Recent research on how the resident gut microbes influence the human immune system has brought forward a new question: can gut microorganisms (and bacteria in particular) manipulate the immune system activity of those who respond poorly to cancer immunotherapies, in order to boost their response and help them fight the cancer? The possibility is closer than ever, with several immuno-oncology-focused live biotherapeutic products (LBPs) being tested in pre-clinical and clinical studies.
Doctors have attempted to harness the immune system to treat cancer since the late 19th century, but the idea gained prominence in 1957 when the theory of ‘cancer immunosurveillance’ was proposed by Thomas and Burnet. Slowly but surely, the data emerged to support this concept – and powerful immunotherapy drugs emerged as a result.
Fast forward to the mid-2010s, when immunotherapies were in common use clinically and scientists were looking for ways to improve the responses of patients with many types of cancers. Other work had pinpointed gut bacteria as important immune system modulators, making them candidates for boosting immunotherapy’s effects. In 2015, two landmark papers were published in the journal Science, both on melanoma: one by Thomas Gajewski and colleagues that found commensal microbes which enhanced the action of the immunotherapy drug anti–PD-L1 and the host’s antitumor response, and another by Laurence Zitvogel and colleagues that found gut microbial influences on responses to an CTLA-4 blockade drug. Other studies followed – confirming these findings in melanoma and showing gut microbiota involvement in response to immunotherapies in other types of cancer, such as lung and renal cancers.
Evidence continues to accumulate showing mechanistic connections between the gut microbiota and patient responses to cancer immunotherapy drugs. The main lines of evidence are as follows:
- Patients who have recently taken antibiotics (in the past 30 days) appear to respond worse to immunotherapy drugs, which could indicate that disrupting the gut microbiota prior to treatment has a negative effect on how the immune system can be leveraged to fight the cancer.
- In some cancers (such as colorectal cancer), the functional capacity of the human gut microbiome, as analyzed by shotgun metagenomic sequencing, differs from that of healthy individuals. This may indicate that the community of gut microbes is ‘complicit’ in cancer development and may therefore interact with the drugs that treat the cancer.
- When fecal samples from humans with cancer are inoculated into germ-free mice, scientists can manipulate the anti-tumor responses of the mice to immunotherapies by changing their gut microbes through dietary strategies.
- In human pilot studies, fecal microbiota is transplanted from a person with cancer who responded well to an immunotherapy, into a person who did not respond—and the recipients show a shift in their gut microbiota as well as an improved clinical response.
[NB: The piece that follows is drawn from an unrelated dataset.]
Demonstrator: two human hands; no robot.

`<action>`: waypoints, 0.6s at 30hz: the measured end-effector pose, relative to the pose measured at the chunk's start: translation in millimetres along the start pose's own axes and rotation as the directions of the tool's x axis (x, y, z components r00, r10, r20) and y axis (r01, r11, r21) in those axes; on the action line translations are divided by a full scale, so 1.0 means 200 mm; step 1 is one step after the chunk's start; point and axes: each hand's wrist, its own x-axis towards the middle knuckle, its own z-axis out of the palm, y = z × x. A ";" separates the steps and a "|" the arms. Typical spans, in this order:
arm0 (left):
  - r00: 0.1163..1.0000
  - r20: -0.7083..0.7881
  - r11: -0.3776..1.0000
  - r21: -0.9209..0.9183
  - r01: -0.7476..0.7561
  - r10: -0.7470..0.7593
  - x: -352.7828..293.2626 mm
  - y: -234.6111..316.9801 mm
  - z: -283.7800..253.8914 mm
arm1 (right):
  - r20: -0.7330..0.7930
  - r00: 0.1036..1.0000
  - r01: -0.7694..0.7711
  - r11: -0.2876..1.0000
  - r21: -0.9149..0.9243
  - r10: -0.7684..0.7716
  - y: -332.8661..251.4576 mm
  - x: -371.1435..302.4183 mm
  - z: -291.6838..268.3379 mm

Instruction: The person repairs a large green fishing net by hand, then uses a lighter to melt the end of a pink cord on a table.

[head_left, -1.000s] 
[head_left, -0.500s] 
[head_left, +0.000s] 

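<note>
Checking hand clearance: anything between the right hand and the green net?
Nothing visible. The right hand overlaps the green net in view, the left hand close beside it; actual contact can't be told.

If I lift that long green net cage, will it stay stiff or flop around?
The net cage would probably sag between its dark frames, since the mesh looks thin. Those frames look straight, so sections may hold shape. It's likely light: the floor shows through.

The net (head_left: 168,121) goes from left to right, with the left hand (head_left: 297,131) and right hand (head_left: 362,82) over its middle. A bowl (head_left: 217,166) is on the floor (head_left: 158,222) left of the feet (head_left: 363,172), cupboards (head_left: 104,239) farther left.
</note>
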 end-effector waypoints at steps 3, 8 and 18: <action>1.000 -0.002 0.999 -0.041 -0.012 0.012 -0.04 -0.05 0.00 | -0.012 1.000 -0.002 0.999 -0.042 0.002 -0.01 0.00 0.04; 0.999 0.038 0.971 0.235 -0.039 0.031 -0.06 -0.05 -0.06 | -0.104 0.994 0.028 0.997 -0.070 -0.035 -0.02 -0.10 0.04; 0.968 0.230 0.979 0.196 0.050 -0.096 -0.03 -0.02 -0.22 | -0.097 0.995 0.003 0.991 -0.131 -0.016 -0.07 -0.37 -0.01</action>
The ongoing research shows clearly the gut microbiota’s ability to enhance patient responses to immunotherapies, and in the years ahead scientists will continue to discover exactly which cancers and which types of patients show benefit from gut microbiota manipulation.
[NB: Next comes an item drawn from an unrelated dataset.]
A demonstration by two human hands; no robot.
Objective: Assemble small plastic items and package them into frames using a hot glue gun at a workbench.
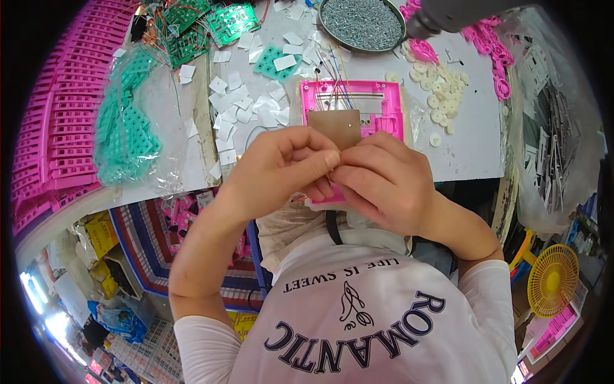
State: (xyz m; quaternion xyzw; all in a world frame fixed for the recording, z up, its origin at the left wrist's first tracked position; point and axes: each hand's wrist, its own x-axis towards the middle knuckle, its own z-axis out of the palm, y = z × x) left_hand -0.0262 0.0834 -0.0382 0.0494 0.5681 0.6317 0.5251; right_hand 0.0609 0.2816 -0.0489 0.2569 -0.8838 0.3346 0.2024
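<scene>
At the table's near edge lies a pink plastic housing [309, 96], with a brown circuit board [334, 125] over its middle. Several thin coloured wires [334, 80] rise beyond the board. My left hand [284, 168] and my right hand [388, 180] meet just in front of the board, fingertips touching. Both are closed in a pinch, thumbs against fingers. Whatever they grip is too small and too covered by the fingers to make out. The housing's near part is mostly hidden under my hands.
A round tray of screws [363, 25] stands at the back, near a dark lamp-like arm [448, 14]. White squares [243, 102], turquoise rubber pads [128, 121] and green circuit boards [233, 24] lie left. Cream discs [441, 96] and pink parts [492, 51] lie right.
</scene>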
Live biotherapeutic products
Already several companies have zeroed in on some promising strains of microbes for manipulating the gut microbiome of cancer patients for enhanced immunotherapy responses. Multiple LBPs are in development globally, progressing through pre-clinical studies and into clinical trials. For example, Biomica recently reported positive pre-clinical results for a melanoma-focused LBP that increases anti-tumor activity in combination with Immune Checkpoint Inhibitors. Everimmune is another company advancing a cancer-drug-enhancing LBP. Genome & Co have partnerships with Pfizer and Merck.
Cancer therapeutics have much room to improve in the decades ahead. Before long, LBPs could become crucial for turning non-responders into responders for immunotherapies, some of the most powerful cancer drugs in the clinical armamentarium.